Será exibido no próximo dia 7 de fevereiro no Festival Internacional de Cinema de Berlim o longa-metragem “Marighella”, estreia do ator Wagner Moura na direção de uma película. Retrata as ações do poeta e ativista político baiano, morto durante o regime militar. No Brasil, o filme entrará em cartaz somente em abril. O protagonista será interpretado pelo cantor, compositor, e ator Seu Jorge. A obra cinematográfica é baseada no livro “Marighella – O Guerrilheiro que Incendiou o Mundo”, escrito por Mário Magalhães.
Durante uma entrevista, assim que as gravações se iniciaram, Moura afirmou que o filme “tem lado”, com clara associação a posicionamentos de esquerda. “Tem que sair das cordas e partir pro ataque. Não falar do Brasil de 64, mas o de agora”, concluiu ele em dezembro de 2017. Àquela altura, o caldeirão polarizador que desembocaria em um acirramento raivoso nas eleições de 2018 já estava evidenciado. Durante as filmagens, um grupo ameaçou invadir o set de gravações em um post nas redes sociais. 15 jovens de uma frente antifascista garantiu apoio ao elenco para que a intimidação não se concretizasse. Isso demonstra o grau de intolerância política que permeou o país e teima ainda em não cessar.
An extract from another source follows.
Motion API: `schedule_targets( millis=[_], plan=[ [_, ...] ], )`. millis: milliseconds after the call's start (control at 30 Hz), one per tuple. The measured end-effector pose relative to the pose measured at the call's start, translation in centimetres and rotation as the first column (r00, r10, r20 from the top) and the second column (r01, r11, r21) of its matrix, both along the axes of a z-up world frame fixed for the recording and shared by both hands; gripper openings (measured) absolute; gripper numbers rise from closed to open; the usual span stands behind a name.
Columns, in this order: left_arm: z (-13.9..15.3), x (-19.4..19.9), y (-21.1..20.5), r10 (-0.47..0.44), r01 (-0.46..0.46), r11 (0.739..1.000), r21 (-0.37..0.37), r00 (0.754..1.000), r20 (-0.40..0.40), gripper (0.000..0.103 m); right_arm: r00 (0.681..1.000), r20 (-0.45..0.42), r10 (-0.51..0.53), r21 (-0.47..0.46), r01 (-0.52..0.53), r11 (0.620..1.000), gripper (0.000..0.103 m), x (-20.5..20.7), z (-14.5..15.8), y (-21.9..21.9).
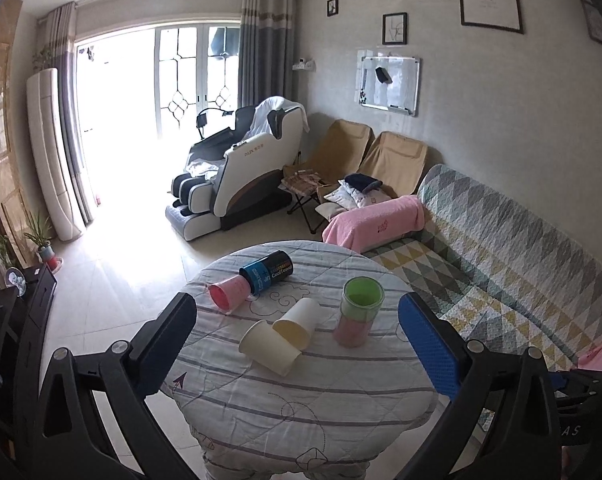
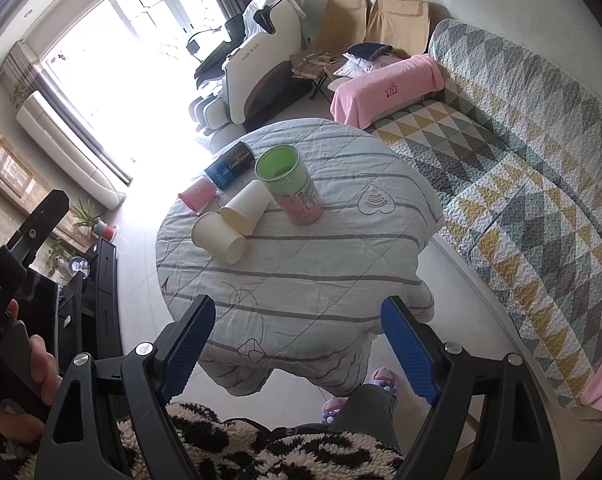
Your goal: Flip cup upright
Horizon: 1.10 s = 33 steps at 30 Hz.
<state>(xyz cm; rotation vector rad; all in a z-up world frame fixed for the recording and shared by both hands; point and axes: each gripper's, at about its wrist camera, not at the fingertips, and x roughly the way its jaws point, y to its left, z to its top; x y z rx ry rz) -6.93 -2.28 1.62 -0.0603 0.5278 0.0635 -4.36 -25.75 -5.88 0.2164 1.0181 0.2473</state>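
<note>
**Both grippers wide open, cups lying on the round desk**

Left wrist view: the left gripper hangs above the near part of the round desk, jaws spread wide and holding nothing. The landmark here is the upright green-and-pink tumbler. Just to its left lie two paper cups on their sides, touching each other: the cream-lined cup nearer the tumbler, the white cup beyond it and closer to the camera. Farther left of the tumbler, toward the desk's far edge, a pink cup lies tipped over, its base against a dark canister that also lies on its side. Right of the tumbler, off the desk, runs a quilted sofa.

Right wrist view: the right gripper is held back from the desk, above its near edge, jaws likewise wide apart and empty. The tumbler stands upright; the cream-lined cup lies against its left side, the white cup touching that one. The pink cup and canister lie left of the tumbler, farther back.
</note>
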Motion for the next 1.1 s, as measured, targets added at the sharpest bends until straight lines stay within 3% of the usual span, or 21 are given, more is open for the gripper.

Carlos Marighella foi deputado, guerrilheiro, e militante político. Nascido em Salvador, filiou-se ao Partido Comunista Brasileiro e foi preso aos 21 anos por escrever uma poesia (!) criticando o interventor da Bahia Juracy Magalhães. Mais uma vez foi aprisionado em 1939, combatendo o Estado Novo de Getúlio Vargas. Elegeu-se deputado em 1946, mas teve mandato cassado após o PCB ser colocado na ilegalidade pelo então presidente Eurico Gaspar Dutra. Expulso do partido, fundou a Aliança Libertadora Nacional em 1967 e passa a treinar guerrilheiros, quando escreveu o “Manual do Guerrilheiro Urbano “. Foi assassinado durante uma emboscada policial em 1969, aos 58 anos.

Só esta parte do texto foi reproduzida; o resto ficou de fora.